PROJECT SUMMARY During normal cell metabolism, exogenous and endogenous factors cause double-strand DNA breaks (DSBs) that result in genome instability. DSB repair is critical for cell viability, but some DSB repair processes exacerbate genome instability. Break-induced replication (BIR) is a unique DSB repair mechanism associated with telomerase-independent telomere maintenance and genome instability. Although BIR is evolutionarily conserved from phages to mammals, BIR in mammals has only recently gained attention. Because BIR involves non-reciprocal copying of the template through conservative DNA synthesis, errors in this process occur and can lead to catastrophic genome instability in the form of genomic duplications, translocations, and rearrangements. BIR, which is less frequent than other DNA repair mechanisms, is context-specific. Because its role in mammalian cells was only recently discovered, and BIR has often been overlooked in favor of more common DNA repair mechanisms, here we argue that an in-depth study of BIR mechanisms is needed. My long-term goal is to understand the role of BIR in promoting genome instability and maintaining telomere lengths. To understand the mechanisms and genetic consequences of BIR, I will take a multidisciplinary approach that combines cell biology, biochemistry, and genomics.
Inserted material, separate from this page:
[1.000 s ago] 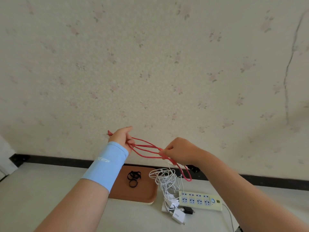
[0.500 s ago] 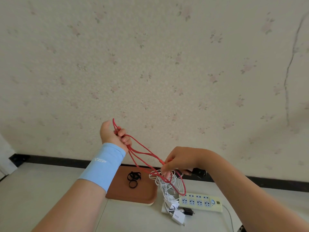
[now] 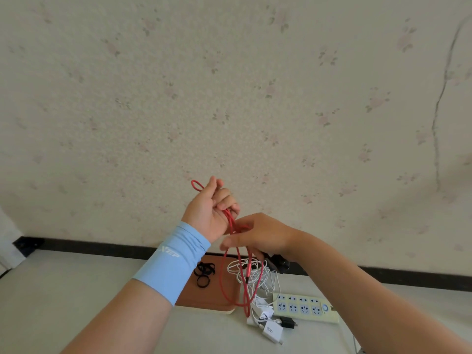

My goals for the next 5 years are (1) to determine the mechanisms by which BIR is regulated at telomeres and transcriptionally active loci in the genome and (2) to develop new experimental tools and techniques for studying BIR. Collectively, the proposed projects will elucidate the connection between BIR, genome instability, and telomere elongation. Further, we will identify the upstream regulatory mechanisms that initiate BIR coupled with transcription. Ultimately, these studies will advance our understanding of the relationship between transcription and genome instability.